## Exercise directions
Scan the records that follow, and whenever a line has the word "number", copy it.

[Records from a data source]
----------

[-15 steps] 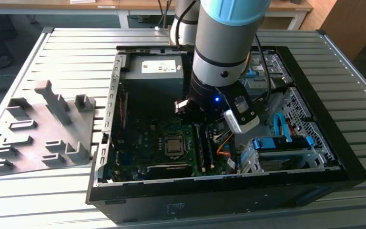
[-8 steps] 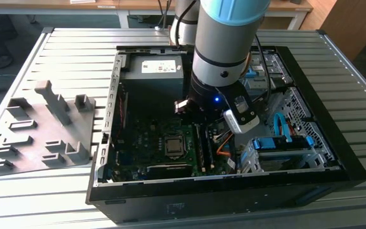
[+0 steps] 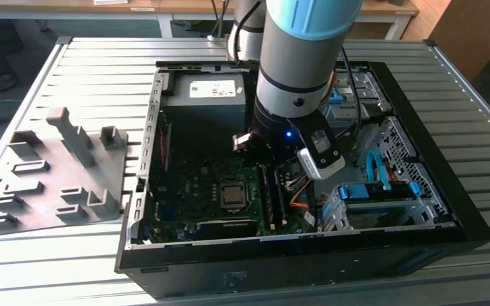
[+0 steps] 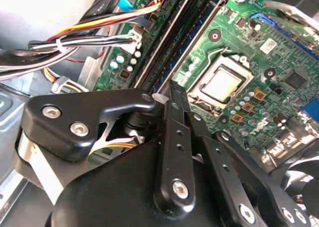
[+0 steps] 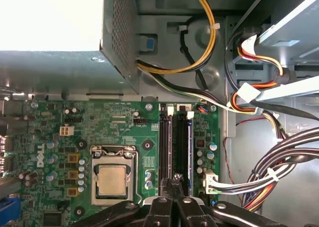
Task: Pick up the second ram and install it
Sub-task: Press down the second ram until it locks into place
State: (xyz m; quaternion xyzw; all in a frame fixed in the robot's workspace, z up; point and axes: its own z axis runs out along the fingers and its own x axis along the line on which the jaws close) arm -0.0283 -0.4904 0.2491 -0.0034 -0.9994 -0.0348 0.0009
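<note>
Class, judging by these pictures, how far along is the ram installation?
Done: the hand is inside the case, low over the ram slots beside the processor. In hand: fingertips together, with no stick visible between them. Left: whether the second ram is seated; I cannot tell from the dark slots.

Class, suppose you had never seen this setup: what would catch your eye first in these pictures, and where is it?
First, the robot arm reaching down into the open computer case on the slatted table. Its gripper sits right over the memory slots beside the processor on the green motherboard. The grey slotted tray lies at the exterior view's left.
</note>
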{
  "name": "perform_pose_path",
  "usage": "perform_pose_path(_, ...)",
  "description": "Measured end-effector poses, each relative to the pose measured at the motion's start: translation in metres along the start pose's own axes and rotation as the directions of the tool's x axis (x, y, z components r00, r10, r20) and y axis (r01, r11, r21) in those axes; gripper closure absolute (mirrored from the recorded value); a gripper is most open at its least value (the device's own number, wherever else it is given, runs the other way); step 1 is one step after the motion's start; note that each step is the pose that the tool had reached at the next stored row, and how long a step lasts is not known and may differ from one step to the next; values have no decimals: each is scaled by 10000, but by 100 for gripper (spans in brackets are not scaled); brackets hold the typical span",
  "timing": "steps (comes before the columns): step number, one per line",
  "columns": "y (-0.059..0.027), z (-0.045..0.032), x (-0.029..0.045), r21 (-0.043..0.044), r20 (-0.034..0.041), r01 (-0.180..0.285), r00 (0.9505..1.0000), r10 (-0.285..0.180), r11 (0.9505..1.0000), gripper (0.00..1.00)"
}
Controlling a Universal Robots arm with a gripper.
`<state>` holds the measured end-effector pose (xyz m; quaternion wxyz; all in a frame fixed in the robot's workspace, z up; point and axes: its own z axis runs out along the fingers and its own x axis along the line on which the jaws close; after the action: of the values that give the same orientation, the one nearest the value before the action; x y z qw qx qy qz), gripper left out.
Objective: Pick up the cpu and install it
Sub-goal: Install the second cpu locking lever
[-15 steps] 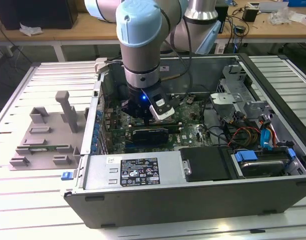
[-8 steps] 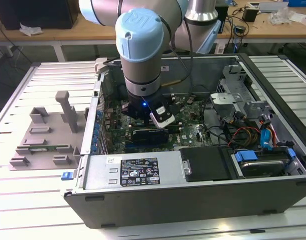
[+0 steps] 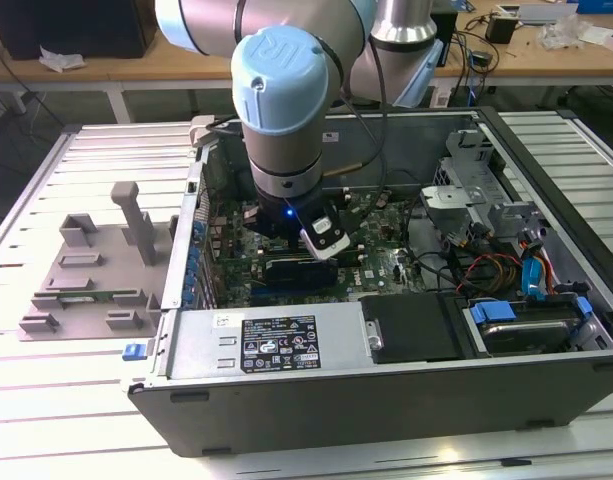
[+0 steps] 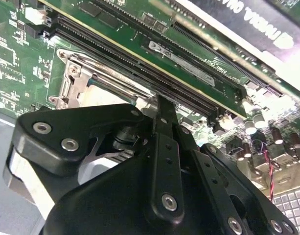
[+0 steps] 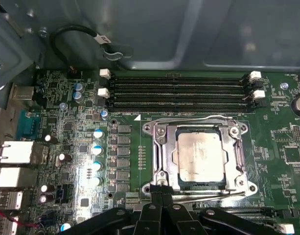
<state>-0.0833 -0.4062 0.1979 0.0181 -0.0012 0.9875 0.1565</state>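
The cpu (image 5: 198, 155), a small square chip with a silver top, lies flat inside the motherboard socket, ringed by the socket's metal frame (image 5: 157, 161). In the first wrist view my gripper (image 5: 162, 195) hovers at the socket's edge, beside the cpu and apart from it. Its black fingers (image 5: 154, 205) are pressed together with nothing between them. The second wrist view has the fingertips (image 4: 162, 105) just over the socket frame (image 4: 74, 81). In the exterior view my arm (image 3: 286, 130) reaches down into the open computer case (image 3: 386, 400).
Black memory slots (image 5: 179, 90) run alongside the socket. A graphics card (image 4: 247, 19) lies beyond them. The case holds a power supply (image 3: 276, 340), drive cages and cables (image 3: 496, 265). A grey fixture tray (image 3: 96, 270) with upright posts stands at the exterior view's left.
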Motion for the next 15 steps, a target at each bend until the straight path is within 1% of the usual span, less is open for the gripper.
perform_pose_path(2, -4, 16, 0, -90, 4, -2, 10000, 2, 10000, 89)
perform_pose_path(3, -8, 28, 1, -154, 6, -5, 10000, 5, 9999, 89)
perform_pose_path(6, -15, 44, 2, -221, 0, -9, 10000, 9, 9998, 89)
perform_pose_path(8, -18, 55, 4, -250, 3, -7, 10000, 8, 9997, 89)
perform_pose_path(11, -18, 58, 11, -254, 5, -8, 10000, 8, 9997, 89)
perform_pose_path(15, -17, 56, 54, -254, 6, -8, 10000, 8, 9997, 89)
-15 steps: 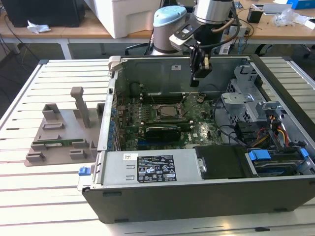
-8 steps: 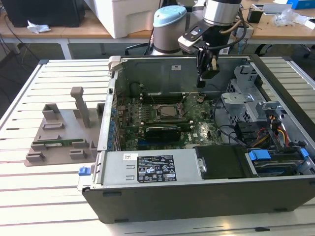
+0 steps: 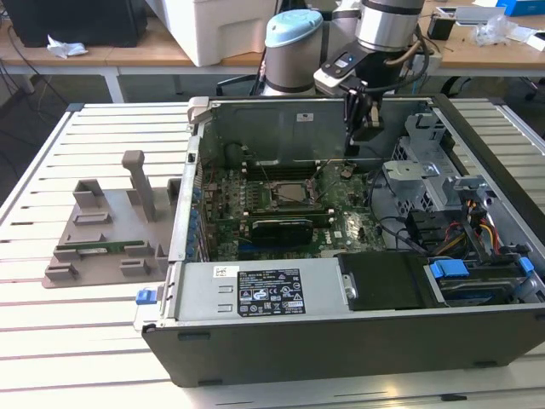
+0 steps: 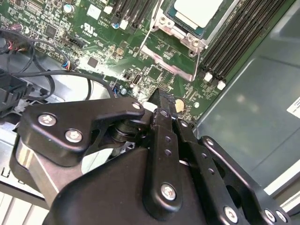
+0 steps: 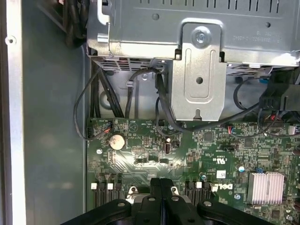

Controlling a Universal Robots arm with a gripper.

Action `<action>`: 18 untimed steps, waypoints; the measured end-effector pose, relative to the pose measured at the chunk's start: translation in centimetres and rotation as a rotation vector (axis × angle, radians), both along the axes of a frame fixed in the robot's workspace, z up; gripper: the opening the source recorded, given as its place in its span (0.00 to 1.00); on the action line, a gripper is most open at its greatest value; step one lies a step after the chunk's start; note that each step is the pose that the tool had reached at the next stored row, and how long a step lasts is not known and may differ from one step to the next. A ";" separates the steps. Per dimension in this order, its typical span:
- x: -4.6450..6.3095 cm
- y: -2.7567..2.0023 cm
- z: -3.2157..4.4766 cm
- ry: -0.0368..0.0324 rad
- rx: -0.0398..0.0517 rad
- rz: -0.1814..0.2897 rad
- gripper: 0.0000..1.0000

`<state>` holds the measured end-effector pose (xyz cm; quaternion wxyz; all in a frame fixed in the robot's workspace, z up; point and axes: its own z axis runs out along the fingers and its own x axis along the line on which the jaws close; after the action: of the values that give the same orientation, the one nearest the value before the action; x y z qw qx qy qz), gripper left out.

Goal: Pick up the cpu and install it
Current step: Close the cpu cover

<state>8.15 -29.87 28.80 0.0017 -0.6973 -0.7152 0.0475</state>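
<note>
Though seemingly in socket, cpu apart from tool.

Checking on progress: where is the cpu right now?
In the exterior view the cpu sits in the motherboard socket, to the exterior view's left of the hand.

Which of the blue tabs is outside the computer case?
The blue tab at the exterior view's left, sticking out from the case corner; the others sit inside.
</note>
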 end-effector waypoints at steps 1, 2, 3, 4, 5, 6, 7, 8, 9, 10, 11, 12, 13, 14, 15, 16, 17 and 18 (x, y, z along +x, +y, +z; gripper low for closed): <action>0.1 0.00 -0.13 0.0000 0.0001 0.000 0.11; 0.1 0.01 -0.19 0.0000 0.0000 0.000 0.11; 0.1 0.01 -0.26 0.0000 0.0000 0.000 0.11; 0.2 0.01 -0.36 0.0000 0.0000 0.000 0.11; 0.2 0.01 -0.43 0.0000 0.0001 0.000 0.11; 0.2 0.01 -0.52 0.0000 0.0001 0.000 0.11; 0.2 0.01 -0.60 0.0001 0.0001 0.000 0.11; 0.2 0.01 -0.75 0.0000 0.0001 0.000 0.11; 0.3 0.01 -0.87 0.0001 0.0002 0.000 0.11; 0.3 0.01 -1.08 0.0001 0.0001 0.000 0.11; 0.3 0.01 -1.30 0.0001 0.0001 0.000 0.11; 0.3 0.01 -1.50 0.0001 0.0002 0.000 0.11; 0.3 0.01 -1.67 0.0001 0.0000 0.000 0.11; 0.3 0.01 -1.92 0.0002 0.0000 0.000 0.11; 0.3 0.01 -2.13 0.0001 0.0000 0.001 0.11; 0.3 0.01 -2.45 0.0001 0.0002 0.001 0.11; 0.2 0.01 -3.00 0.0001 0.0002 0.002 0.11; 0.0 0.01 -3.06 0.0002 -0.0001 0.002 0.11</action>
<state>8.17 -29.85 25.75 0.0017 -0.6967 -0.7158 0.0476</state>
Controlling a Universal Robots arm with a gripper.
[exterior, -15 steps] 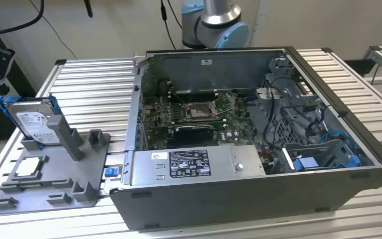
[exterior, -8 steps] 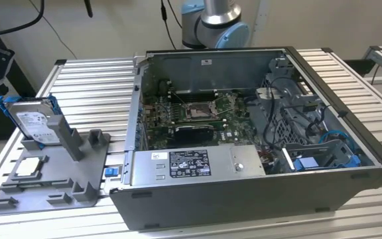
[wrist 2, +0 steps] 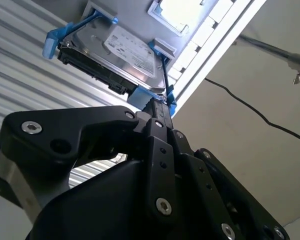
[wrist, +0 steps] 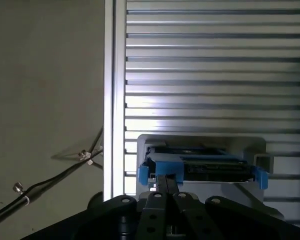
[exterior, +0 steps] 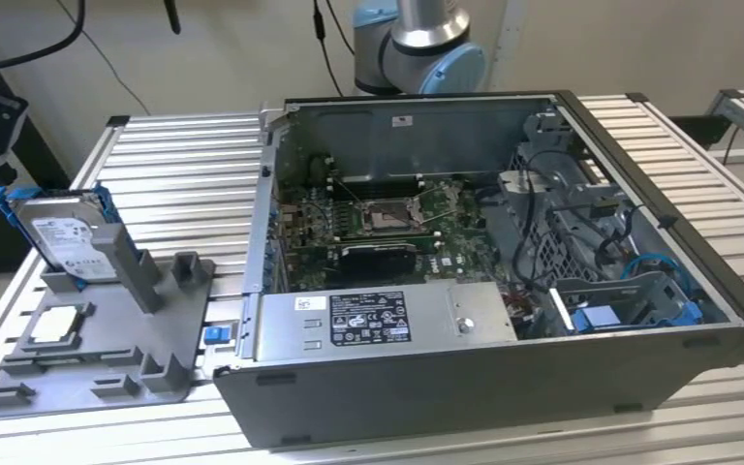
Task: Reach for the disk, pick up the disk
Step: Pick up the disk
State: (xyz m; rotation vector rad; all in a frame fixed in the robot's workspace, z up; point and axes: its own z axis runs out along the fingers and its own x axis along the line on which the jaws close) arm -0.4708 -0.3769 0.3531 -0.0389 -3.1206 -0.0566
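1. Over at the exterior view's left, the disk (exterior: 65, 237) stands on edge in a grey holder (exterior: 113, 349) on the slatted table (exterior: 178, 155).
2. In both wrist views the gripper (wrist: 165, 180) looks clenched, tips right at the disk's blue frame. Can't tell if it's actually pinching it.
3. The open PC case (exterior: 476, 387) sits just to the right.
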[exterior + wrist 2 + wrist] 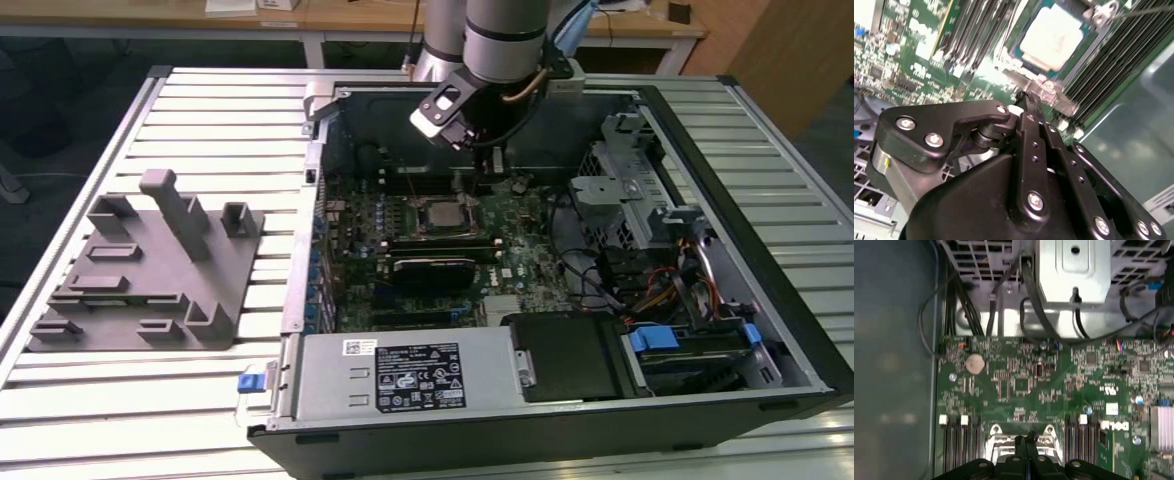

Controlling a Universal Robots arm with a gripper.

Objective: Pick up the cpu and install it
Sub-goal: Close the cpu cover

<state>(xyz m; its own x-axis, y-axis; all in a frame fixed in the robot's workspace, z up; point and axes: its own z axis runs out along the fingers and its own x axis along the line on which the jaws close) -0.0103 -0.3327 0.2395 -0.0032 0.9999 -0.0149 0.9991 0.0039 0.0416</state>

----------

## Solution to this task
  "description": "Measured end-effector poses, each relative to the pose measured at the motion's start: translation in metres along the start pose's own axes and rotation as the directions of the tool's x axis (x, y, z components r00, r10, r20) and y axis (r01, r11, r21) in those axes; gripper closure absolute (mirrored from the recorded value); a gripper is most open at its least value (the device's own number, wherever else it is given, runs the other way); step 1 is one step after the motion's start; note that each step is the pose that the tool had reached at the next stored row, and how long a step lasts is not known and may differ from one step to the next; values have no decimals: each is scaled by 10000, but by 100 for gripper (spans in brackets are not scaled); brackets hold the typical span",
  "timing": "steps (comes before the columns): step number, one per line",

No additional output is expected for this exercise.